Read through the records below and copy each line that uses the word "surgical".
#### Material for this exercise ####
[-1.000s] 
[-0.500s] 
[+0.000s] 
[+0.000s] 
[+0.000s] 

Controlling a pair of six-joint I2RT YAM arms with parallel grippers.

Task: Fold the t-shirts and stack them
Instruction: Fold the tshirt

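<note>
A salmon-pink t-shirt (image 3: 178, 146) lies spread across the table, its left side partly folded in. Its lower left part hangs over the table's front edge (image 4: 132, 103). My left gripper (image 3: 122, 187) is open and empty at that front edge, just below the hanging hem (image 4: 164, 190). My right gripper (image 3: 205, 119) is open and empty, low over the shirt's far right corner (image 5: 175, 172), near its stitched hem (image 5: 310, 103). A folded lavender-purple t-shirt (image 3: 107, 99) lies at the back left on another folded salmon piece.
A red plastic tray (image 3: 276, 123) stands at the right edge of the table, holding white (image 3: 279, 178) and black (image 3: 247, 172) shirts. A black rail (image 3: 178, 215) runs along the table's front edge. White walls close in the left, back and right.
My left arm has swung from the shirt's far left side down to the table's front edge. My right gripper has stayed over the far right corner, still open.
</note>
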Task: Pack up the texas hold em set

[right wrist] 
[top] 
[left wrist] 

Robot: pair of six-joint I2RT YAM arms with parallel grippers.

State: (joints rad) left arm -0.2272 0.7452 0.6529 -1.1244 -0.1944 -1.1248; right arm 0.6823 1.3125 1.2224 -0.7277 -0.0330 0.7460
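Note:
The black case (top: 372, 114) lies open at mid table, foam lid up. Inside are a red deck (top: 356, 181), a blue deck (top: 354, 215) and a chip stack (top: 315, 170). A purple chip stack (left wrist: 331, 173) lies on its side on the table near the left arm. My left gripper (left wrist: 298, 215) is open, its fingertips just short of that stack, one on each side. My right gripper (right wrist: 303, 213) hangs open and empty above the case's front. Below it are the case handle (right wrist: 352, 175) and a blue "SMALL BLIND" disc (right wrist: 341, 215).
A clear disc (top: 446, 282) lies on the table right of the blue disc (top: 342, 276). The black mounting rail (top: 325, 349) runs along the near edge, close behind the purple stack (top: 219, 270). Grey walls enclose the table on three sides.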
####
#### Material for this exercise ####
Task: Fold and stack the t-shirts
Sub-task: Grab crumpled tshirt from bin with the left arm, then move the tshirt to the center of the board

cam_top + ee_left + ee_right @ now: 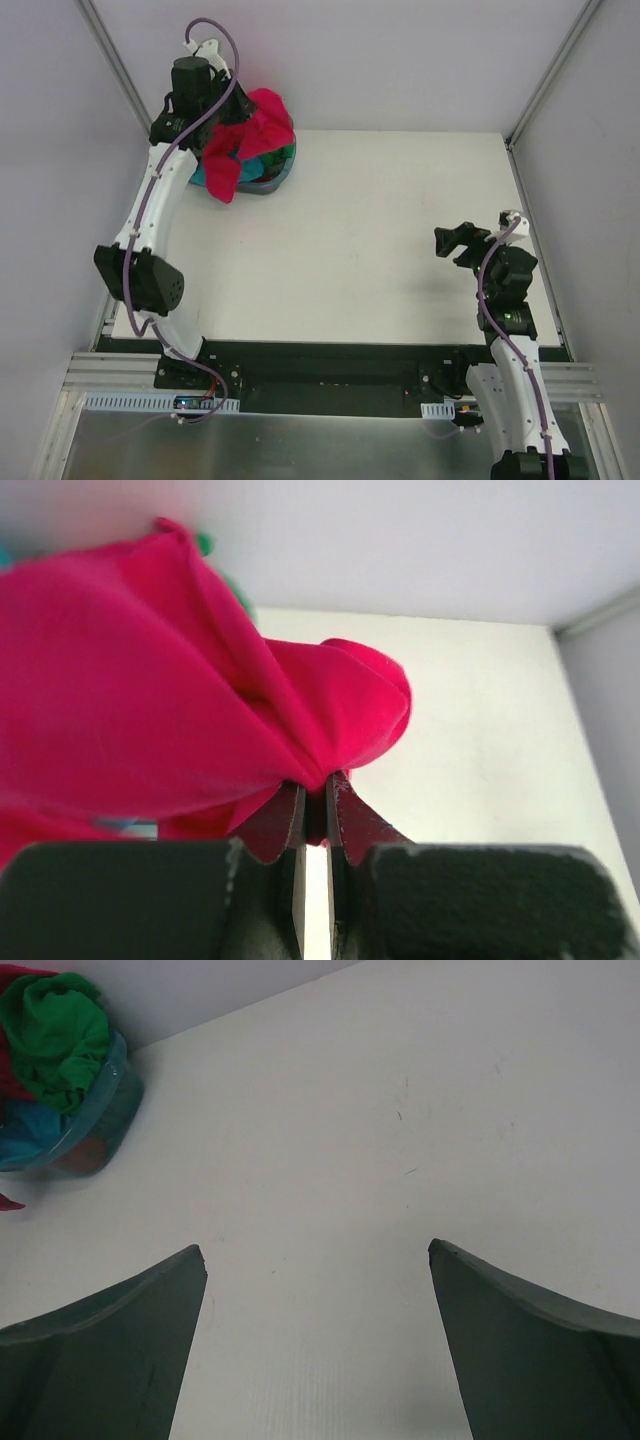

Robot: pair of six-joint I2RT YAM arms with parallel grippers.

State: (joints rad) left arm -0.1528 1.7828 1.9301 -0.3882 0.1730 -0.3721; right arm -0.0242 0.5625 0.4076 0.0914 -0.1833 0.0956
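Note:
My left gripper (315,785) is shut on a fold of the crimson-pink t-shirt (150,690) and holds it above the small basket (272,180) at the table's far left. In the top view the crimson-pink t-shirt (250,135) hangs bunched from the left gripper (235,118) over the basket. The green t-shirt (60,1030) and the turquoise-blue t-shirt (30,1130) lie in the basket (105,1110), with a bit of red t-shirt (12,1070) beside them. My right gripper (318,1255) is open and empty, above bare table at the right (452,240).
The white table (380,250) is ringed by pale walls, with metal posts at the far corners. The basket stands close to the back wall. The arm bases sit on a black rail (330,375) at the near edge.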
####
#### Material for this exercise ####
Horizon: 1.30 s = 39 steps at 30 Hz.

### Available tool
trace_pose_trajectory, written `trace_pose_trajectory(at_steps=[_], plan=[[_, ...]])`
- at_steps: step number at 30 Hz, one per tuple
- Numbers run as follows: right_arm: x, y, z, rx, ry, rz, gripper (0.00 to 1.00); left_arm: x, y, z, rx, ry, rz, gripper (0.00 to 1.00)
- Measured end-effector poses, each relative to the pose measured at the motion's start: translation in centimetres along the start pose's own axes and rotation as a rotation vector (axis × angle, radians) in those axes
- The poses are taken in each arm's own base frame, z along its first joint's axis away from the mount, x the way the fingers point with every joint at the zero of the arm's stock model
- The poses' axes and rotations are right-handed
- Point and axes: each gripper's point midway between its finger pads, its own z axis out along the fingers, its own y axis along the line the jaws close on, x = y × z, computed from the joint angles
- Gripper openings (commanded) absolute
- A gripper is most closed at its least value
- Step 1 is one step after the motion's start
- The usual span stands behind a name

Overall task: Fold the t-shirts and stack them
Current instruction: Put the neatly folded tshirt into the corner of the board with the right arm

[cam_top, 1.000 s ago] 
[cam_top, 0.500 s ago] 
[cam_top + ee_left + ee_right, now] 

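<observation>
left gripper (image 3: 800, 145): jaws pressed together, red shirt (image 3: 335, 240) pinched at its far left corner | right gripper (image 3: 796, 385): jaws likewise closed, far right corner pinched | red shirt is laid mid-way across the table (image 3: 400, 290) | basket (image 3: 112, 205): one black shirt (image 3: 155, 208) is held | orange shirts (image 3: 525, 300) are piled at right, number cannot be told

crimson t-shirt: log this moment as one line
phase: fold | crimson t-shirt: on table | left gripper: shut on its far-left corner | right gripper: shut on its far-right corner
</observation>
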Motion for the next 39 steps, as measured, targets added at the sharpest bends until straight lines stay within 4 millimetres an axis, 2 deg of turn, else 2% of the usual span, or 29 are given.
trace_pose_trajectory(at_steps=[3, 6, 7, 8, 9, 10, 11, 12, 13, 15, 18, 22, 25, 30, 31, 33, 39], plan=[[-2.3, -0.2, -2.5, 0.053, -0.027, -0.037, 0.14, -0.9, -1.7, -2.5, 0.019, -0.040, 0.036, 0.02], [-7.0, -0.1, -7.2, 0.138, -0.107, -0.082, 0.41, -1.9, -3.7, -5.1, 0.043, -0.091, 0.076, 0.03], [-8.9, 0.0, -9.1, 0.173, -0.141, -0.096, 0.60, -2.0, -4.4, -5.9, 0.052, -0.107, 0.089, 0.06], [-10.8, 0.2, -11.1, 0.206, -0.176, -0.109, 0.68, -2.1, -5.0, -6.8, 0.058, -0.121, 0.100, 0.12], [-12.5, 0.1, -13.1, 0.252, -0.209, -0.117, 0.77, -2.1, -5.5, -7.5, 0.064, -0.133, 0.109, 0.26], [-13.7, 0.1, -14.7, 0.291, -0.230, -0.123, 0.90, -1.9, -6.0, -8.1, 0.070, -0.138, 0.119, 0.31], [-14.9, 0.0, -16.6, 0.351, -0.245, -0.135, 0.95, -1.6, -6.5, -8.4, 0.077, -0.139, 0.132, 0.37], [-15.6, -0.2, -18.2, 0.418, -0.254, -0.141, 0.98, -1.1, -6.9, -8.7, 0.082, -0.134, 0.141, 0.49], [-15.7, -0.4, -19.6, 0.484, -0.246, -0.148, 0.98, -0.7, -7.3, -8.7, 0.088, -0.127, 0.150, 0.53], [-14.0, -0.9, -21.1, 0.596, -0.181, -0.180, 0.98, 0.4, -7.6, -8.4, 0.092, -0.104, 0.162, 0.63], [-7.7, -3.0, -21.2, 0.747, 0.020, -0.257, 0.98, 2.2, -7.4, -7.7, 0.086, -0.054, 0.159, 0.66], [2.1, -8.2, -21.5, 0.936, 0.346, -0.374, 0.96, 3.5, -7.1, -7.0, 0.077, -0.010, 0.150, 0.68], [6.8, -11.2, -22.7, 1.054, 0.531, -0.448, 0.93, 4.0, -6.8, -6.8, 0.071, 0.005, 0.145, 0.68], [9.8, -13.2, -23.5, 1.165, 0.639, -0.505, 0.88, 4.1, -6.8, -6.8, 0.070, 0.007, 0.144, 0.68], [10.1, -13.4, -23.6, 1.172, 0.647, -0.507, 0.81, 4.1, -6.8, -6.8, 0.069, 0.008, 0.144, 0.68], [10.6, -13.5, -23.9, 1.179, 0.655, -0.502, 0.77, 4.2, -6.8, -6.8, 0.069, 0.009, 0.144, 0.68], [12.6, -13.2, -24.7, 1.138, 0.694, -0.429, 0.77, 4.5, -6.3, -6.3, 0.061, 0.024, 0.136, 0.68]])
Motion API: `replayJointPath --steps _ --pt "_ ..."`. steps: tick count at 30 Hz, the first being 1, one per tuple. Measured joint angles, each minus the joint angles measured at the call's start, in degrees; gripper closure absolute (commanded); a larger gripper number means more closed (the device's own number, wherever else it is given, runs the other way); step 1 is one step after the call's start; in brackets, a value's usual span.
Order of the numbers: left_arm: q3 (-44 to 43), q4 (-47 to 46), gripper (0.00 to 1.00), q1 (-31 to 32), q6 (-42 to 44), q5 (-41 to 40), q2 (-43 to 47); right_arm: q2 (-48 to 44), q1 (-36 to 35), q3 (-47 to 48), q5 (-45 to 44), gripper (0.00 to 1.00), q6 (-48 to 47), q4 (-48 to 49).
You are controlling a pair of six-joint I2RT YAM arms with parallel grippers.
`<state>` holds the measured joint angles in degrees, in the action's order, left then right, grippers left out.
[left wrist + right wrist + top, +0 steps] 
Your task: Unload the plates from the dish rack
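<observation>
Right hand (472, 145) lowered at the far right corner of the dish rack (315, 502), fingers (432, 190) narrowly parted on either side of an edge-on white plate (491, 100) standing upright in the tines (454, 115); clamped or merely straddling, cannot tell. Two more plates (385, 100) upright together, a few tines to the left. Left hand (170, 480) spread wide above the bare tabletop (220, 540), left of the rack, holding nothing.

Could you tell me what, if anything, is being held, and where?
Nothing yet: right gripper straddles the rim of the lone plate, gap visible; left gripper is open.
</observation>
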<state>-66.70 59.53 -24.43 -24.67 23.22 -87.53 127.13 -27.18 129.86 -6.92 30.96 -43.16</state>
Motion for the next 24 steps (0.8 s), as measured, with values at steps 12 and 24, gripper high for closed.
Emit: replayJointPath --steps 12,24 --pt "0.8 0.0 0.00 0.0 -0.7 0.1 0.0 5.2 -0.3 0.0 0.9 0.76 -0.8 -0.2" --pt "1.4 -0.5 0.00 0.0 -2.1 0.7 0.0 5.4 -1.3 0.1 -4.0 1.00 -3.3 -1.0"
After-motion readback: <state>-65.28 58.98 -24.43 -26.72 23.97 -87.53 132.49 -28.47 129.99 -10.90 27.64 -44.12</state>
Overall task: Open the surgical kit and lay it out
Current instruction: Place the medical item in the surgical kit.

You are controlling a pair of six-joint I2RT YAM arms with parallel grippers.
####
■ Finished exercise ■
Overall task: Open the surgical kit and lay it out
Current instruction: Place the medical item in the surgical kit.

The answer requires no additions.